А я для себя прокомментировала: не поверил Василий Иванович в одаренность сына — пришлось заплатить за это смертью.
— Зачем ты только появился в моей жизни? — возобновил свою беседу с покойным Антон. — Знать, что у тебя отец такое чмо, хуже всякой каторги. Я прекрасно помню тот день, когда мать решила поговорить с моим учителем литературы и пришла в школу. Она узнала тебя сразу, и ради моего будущего ей пришлось открыть то, о чем кроме нее никто не знал, — что я твой сын, а ты — мой отец. Я стоял тогда на лестничной клетке — просто хотел узнать, какие аргументы ты будешь приводить, чтобы объяснить матери тройки, которые ты мне ставил. Ее заявление повергло меня в шок. Но вспомни, что ты ответил ей: «Эта посредственность не может быть моим сыном». Как будто ты плодил исключительно гениев! Как мать ни унижалась, ни умоляла тебя о снисхождении — все без толку. Думаю, то, что она легла в постель с таким моральным уродом, как ты, было главной ошибкой в ее жизни. Конечно, втайне я надеялся, что после сообщения матери ты посмотришь на меня другими глазами, но я ошибся! Все стало еще хуже. Казалось, ты ненавидел меня за одно только мое существование. Хотя в чем я виноват? В тот день, когда ты поставил мне тройку в аттестат, твоя судьба была предопределена. Я шел на золотую медаль и получил бы ее, если бы не ты. Это была моя единственная возможность доказать всем, и себе в том числе, что я чего-то стою. Кроме того, золотая медаль значительно упростила бы поступление в литературный институт, и в отношении тебя все закончилось бы не так трагично.

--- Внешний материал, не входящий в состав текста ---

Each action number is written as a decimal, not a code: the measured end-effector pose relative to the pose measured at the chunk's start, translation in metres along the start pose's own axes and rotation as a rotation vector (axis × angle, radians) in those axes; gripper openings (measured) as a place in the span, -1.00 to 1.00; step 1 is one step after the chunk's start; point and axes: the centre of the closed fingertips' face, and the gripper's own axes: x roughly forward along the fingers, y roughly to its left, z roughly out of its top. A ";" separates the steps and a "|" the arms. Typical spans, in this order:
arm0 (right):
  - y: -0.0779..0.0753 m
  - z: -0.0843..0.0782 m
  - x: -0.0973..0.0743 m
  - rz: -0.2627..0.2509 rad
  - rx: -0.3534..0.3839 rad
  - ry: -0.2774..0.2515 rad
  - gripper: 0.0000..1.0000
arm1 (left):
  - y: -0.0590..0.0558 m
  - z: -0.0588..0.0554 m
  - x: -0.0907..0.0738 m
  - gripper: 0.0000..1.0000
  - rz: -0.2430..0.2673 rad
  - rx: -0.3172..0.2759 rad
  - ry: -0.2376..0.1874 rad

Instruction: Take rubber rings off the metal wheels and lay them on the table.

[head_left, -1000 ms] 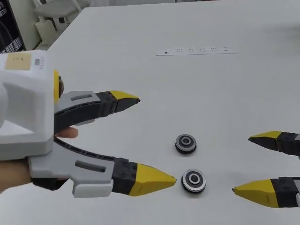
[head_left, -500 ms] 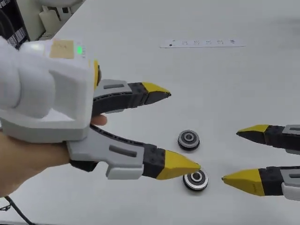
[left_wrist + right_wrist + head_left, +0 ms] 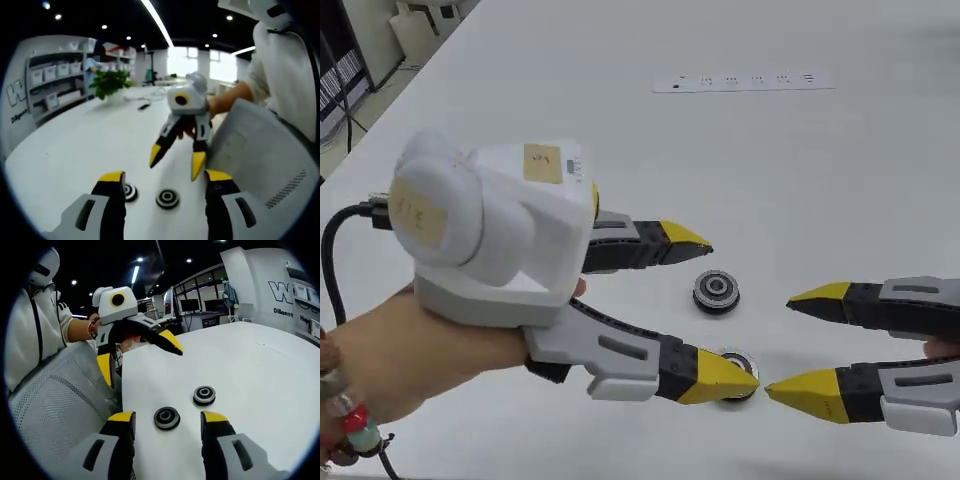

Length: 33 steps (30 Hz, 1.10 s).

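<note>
Jaws: L gripper (image 3: 728,310) was spread, R gripper (image 3: 779,343) spread too, tips facing | near wheel (image 3: 740,362) sat by near edge of table (image 3: 820,180), partly under L lower tip, dark ring on | far wheel (image 3: 717,291) lay just beyond, apart | white strip (image 3: 743,81) lay twd far edge.

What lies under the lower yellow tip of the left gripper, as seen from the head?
A metal wheel lies there on the table. The tip of the left gripper covers most of the wheel in the head view, so it cannot be judged whether they touch.
</note>
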 end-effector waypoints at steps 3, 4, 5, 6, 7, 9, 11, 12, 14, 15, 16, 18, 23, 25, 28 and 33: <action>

Последние слова Антона можно было принять почти за раскаяние, если бы не насмешливый тон. А следующая фраза оказалась полной неожиданностью.

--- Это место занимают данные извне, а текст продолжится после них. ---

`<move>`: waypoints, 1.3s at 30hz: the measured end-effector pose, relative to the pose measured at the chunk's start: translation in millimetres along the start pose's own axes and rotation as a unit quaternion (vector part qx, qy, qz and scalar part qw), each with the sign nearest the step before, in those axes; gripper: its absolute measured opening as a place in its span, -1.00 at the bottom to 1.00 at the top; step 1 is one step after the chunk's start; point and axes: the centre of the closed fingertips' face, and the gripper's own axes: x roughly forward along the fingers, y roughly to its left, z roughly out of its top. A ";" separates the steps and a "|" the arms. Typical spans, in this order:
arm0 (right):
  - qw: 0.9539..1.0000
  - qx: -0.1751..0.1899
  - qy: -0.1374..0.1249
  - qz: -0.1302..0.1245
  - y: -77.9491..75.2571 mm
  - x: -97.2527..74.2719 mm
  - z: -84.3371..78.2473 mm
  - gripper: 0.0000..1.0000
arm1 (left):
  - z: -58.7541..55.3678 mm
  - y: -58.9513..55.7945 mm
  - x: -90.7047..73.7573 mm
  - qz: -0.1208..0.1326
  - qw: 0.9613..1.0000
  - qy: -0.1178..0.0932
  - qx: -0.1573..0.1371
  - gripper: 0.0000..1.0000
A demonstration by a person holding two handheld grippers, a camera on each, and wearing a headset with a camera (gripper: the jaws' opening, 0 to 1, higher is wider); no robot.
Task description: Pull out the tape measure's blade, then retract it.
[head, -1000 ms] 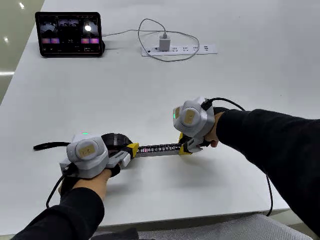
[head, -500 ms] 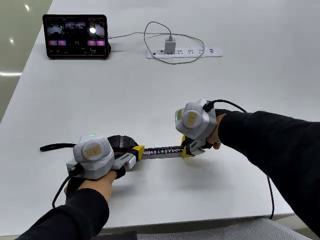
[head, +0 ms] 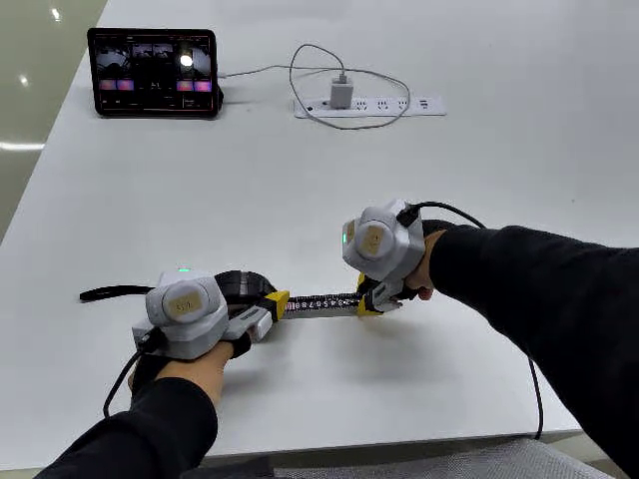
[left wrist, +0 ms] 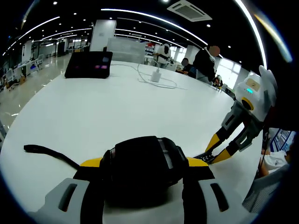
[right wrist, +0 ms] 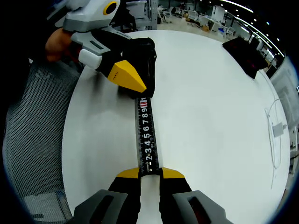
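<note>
The black tape measure case (head: 240, 286) lies on the white table, held between the jaws of my left gripper (head: 268, 307), which is shut on it; in the left gripper view the case (left wrist: 140, 168) sits between the grey and yellow fingers. A short length of blade (head: 321, 300) with printed numbers runs right from the case. My right gripper (head: 377, 302) is shut on the blade's end; in the right gripper view the blade (right wrist: 146, 142) leads from my right gripper (right wrist: 150, 173) up to the case (right wrist: 142, 58). The case's black wrist strap (head: 110, 292) trails left.
A tablet (head: 155, 72) with a lit screen stands at the far left of the table. A white power strip (head: 371, 104) with a charger and looped cable lies at the back centre. The table's near edge (head: 379, 439) is close below both hands.
My right gripper has moved slightly left toward the case, so the exposed blade is a little shorter. My left gripper and the case have stayed put.
</note>
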 end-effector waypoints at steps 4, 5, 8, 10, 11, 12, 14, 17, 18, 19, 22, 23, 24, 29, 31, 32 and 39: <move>1.000 -0.001 -0.001 -0.002 0.5 0.7 1.5 -0.78 | -0.3 -0.1 0.0 0.000 1.000 0.000 0.000 0.26; 1.000 -0.001 -0.001 -0.002 0.3 1.0 1.9 -0.78 | -0.3 -0.3 0.1 0.000 1.000 0.001 0.000 0.26; 1.000 -0.002 -0.001 -0.002 0.1 1.4 2.8 -0.78 | -0.2 -0.5 0.2 0.000 1.000 0.001 0.000 0.26; 1.000 -0.003 0.000 -0.003 0.1 1.9 3.9 -0.78 | -0.2 -0.7 -0.1 0.000 1.000 0.001 -0.001 0.26; 1.000 -0.003 0.000 -0.003 0.2 2.2 4.4 -0.78 | -0.1 -0.8 -0.1 -0.001 1.000 0.000 -0.001 0.26; 1.000 -0.003 0.000 -0.003 0.3 2.4 5.0 -0.79 | 0.0 -0.9 -0.2 -0.001 1.000 0.000 -0.001 0.26; 1.000 0.000 -0.001 -0.004 0.3 2.8 6.0 -0.79 | 0.1 -1.0 -0.2 -0.001 1.000 0.000 -0.001 0.26; 1.000 0.001 -0.001 -0.004 0.5 3.5 7.7 -0.79 | 0.1 -0.9 -0.1 -0.002 1.000 0.000 -0.002 0.26; 1.000 0.000 -0.001 -0.004 0.6 3.7 8.2 -0.79 | 0.1 -0.8 -0.1 -0.002 1.000 0.000 -0.003 0.26; 1.000 0.000 -0.001 -0.004 0.8 3.9 8.7 -0.79 | 0.1 -0.7 -0.1 -0.002 1.000 0.000 -0.003 0.26; 1.000 0.001 -0.003 -0.004 0.7 4.6 10.4 -0.79 | -0.1 -0.6 0.1 -0.002 1.000 0.000 -0.004 0.26; 1.000 0.000 -0.004 -0.004 0.8 4.8 10.9 -0.79 | -0.1 -0.6 0.1 -0.002 1.000 0.000 -0.004 0.26; 1.000 -0.001 -0.004 -0.004 1.0 5.0 11.3 -0.79 | -0.1 -0.7 0.0 -0.002 1.000 0.000 -0.004 0.27; 1.000 -0.002 -0.006 -0.005 0.8 6.6 13.9 -0.79 | -0.2 -0.4 0.2 -0.004 1.000 -0.001 -0.006 0.27; 1.000 -0.003 -0.006 -0.005 0.9 7.1 15.0 -0.79 | -0.3 -0.5 0.4 -0.004 1.000 0.000 -0.006 0.27; 1.000 -0.002 -0.006 -0.005 1.0 7.3 15.7 -0.79 | -0.3 -0.5 0.5 -0.005 1.000 0.000 -0.006 0.27; 1.000 -0.001 -0.007 -0.003 1.2 8.4 18.7 -0.79 | -0.6 -0.9 1.1 -0.007 1.000 0.000 -0.009 0.27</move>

— Кстати, знаешь, кто явился моим соучастником? Твоя дочь.
Слова Антона повергли меня в замешательство. Не может быть!
— Это она рассказала мне, что ты ездил за грибами к сестре, — рассказывал он, как бы поясняя свое волнение. — Помню твое вытянутое лицо в тот день, когда ты вернулся из деревни. Ты не ожидал меня увидеть. Я тогда попросил почитать книгу Достоевского «Преступление и наказание» — это был одновременно и предлог, чтобы прийти, и намек. Но ты, считавший себя таким умным, не понял намека! А я, стянув для образца один гриб, смеялся над тобой! Книгу я вернул тебе аж через полгода, лишний раз дав повод подумать, какой я тупой и медлительный. Но ты опять ошибся! Я просто ждал, когда не будет дома твоей жены, и, зная, что сушеные грибы висят у тебя на окне, мне ничего не стоило подменить их. Имея столько врагов, папа, нужно было питаться исключительно макаронами.